Two folk painters in northeast China's Liaoning Province have created a large painting illustrating Japanese germ warfare atrocities during World War II.
An Yubing, one of the painters, said the three-meter-long and two-meter-high painting is the first of its kind in China depicting the crimes of Unit 731, the Japanese army's biological warfare unit.
In the painting, five Japanese military doctors in white attempt to take organs from a live woman's chest, with bloody limbs littered in buckets and dozens of injured victims watching nearby.
The artists began painting the piece two years ago and completed the work on Aug. 15, the 68th anniversary of China's victory in the Resistance War Against Japanese Aggression, An said.
Both of the painters are from Shenyang City, where Japanese troops began invading China on Sept. 18, 1931.
According to An, he and his partner, Dong Yonghua, were shocked when they visited the ruins of Unit 731 in the city of Harbin in 2011 and decided then to create the painting.
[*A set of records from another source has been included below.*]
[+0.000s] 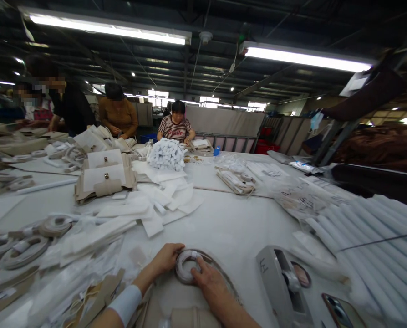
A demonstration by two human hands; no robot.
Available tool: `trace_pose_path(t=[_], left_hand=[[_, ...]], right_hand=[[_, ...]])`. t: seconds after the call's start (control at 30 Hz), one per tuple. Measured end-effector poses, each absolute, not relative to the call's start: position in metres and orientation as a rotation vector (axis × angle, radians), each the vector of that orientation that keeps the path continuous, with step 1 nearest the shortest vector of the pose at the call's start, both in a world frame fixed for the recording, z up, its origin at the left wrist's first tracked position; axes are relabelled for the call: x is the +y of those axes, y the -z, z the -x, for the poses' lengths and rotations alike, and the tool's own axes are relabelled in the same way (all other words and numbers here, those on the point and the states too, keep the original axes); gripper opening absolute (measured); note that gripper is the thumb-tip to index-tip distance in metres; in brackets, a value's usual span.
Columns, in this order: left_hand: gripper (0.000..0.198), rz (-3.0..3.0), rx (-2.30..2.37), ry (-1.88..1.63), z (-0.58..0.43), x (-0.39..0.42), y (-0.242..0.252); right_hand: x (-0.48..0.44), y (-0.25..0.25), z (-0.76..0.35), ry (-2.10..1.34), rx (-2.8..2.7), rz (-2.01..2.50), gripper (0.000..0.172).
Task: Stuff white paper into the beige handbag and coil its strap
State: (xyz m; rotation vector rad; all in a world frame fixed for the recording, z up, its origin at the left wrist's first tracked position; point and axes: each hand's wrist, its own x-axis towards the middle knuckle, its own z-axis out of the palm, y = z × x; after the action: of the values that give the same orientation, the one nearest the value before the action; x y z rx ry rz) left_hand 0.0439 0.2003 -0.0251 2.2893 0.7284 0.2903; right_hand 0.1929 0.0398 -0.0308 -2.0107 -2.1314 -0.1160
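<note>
Both my hands are on a coiled roll of white strap [186,266] lying on the table close to me. My left hand [165,258] curls its fingers round the roll's left edge. My right hand [207,282] pinches the roll from the right, with the thumb on top. A beige bag piece [186,314] lies under and in front of the roll. A white band is round my left wrist.
A grey tape dispenser [283,282] and a phone [340,312] lie to the right, white rolled tubes [367,241] beyond. Strap coils [26,246] and white pieces [162,191] cover the left. Beige bags [104,177] are stacked farther back. Several people work at the far side.
</note>
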Motion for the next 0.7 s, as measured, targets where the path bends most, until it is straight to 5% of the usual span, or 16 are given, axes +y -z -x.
trace_pose_path(t=[0.2, 0.33, 0.7], left_hand=[[0.045, -2.285, 0.789, -0.222, -0.049, 0.204, 0.016], [0.066, -2.364, 0.822, -0.183, -0.062, 0.195, 0.012], [0.033, -2.436, 1.052, -0.123, -0.071, 0.173, -0.006]], right_hand=[[0.047, 0.041, -0.198, 0.382, -2.176, 2.012, 0.024], [0.045, 0.043, -0.198, 0.432, -2.171, 1.945, 0.028], [0.069, 0.067, -0.229, 0.512, -2.24, 1.64, 0.044]])
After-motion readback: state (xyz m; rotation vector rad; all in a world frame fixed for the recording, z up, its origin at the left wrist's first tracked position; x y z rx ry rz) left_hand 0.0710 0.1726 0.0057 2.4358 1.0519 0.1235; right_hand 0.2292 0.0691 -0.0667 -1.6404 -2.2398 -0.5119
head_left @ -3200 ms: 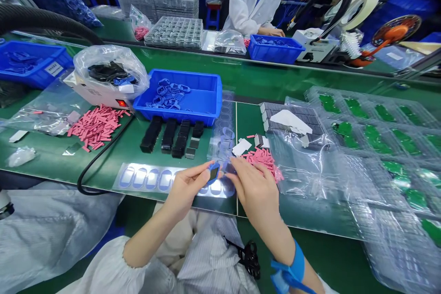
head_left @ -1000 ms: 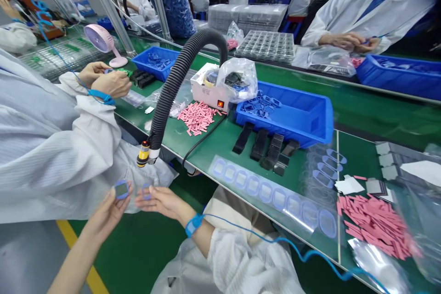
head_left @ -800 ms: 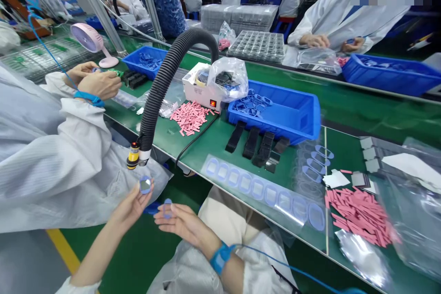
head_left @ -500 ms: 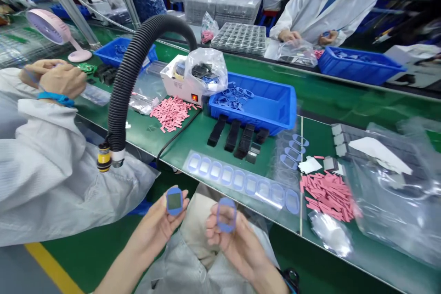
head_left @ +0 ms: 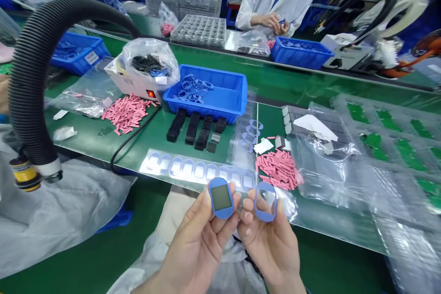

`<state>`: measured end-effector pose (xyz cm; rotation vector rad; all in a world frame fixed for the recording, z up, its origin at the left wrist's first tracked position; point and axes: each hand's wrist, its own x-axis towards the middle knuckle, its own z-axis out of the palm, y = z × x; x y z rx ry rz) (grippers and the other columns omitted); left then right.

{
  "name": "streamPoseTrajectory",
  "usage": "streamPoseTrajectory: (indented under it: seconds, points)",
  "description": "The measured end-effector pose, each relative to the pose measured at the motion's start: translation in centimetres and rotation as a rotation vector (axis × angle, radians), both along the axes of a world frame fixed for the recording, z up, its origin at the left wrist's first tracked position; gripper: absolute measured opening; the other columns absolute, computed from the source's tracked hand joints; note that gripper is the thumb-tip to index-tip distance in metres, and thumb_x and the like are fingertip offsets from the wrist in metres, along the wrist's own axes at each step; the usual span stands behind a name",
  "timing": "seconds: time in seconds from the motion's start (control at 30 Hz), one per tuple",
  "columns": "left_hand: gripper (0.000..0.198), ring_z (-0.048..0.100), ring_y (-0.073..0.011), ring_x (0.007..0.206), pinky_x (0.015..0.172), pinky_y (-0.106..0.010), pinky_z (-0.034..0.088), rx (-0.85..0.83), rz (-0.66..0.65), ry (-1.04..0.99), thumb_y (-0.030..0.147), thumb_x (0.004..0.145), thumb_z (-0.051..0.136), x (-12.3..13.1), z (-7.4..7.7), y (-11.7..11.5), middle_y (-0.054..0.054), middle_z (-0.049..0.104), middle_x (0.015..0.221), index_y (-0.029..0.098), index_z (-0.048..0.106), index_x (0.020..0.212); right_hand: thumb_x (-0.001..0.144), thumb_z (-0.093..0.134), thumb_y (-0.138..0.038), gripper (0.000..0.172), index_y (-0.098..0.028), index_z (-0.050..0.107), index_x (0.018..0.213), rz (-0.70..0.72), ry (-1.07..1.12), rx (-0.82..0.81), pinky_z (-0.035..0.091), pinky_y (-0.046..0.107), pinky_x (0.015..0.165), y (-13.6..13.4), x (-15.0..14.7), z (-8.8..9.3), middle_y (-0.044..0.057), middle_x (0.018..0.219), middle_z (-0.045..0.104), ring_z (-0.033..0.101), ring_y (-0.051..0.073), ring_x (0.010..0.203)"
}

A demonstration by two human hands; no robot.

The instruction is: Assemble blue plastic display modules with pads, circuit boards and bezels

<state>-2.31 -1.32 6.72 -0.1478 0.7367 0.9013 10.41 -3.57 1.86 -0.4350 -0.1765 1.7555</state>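
Head view: one blue-framed screen (head_left: 221,197), dark panel facing up, held at the near edge of the table (head_left: 155,140). It is gripped at its rim between thumb and fingers of the left hand (head_left: 198,234), presumably so that the panel is kept free of fingermarks. One blue ring (head_left: 264,216), its middle see-through, is held close beside it, apart, by the thumb and fingers of the right hand (head_left: 268,245); whether film spans the opening cannot be told. Both pieces are tilted toward the wearer, probably for easy viewing.

Along the near edge: one clear strip (head_left: 177,177) bearing a row of blue-outlined pieces, likely laid there for short reach. Behind it, black stacks (head_left: 191,129), set in short columns, apparently for counting or picking.

Containers: one blue bin (head_left: 229,96), toward the far edge, with blue frames (head_left: 193,91) gathered at its left end and its right end largely bare. Left of it, one clear bag (head_left: 132,48), dark and blue pieces inside, rested on a white box (head_left: 129,83). Toward the right edge, clear trays (head_left: 401,126), compartmented, with green boards (head_left: 375,145) separated, presumably against rubbing. Pink strips (head_left: 278,167) are heaped loose, beside the seam.
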Motion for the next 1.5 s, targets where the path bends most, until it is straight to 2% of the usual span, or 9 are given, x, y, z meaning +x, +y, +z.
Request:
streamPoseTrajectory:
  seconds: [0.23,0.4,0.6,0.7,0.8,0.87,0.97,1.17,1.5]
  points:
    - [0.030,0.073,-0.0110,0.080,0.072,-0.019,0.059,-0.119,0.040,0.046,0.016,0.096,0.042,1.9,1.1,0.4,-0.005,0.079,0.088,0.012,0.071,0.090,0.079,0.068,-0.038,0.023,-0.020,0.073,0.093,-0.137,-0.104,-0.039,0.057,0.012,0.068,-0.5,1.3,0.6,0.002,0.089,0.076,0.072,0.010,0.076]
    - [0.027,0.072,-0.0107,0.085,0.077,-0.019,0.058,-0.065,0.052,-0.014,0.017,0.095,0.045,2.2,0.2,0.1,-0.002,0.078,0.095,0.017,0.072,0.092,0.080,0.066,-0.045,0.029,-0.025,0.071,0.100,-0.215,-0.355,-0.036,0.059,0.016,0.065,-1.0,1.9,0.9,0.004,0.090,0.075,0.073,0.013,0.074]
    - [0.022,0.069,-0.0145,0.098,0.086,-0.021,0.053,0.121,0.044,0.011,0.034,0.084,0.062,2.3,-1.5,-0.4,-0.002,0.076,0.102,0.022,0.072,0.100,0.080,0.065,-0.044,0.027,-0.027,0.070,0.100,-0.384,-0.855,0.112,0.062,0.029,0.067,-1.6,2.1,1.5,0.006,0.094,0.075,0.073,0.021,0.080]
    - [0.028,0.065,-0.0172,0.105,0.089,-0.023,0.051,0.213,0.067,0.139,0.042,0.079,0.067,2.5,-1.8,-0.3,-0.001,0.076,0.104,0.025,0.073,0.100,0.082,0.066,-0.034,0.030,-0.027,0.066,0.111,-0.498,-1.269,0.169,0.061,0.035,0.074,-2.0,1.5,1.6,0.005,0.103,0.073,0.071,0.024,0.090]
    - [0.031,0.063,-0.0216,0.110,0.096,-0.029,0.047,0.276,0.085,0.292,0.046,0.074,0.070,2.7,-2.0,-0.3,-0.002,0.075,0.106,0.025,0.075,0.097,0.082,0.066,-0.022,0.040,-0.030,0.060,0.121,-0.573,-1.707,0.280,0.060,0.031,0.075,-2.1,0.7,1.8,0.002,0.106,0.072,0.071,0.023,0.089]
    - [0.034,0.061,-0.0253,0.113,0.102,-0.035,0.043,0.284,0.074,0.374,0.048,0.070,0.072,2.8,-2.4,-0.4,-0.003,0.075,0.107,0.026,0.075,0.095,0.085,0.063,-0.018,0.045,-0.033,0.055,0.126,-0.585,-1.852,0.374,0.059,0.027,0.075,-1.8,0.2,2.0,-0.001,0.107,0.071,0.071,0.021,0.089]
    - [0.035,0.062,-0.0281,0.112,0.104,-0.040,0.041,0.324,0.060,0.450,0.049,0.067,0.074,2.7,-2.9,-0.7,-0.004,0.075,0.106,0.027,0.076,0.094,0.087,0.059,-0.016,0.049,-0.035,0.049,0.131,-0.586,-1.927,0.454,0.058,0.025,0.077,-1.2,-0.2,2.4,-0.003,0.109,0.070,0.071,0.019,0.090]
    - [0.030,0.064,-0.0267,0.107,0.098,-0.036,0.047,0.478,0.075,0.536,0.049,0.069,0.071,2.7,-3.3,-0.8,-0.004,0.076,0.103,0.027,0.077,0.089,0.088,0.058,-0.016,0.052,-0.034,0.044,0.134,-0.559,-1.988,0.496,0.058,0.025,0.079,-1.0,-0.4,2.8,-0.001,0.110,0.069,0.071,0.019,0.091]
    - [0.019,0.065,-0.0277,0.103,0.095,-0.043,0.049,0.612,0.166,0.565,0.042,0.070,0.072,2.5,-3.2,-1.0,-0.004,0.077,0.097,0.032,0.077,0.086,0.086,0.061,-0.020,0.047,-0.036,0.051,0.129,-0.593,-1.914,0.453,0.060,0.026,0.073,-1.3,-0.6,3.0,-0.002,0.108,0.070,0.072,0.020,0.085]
Unit 731 was established as a top-secret biological and chemical warfare research base in Harbin in 1935 and served as the nerve center of Japan's biological warfare in China and Southeast Asia during the World War II.
More than 10,000 civilians and war prisoners from China, the former Soviet Union, the Korean Peninsula and Mongolia died as subjects of experiments conducted at Unit 731. The Japanese blew up the base when the Soviet Union army regained Harbin in 1945.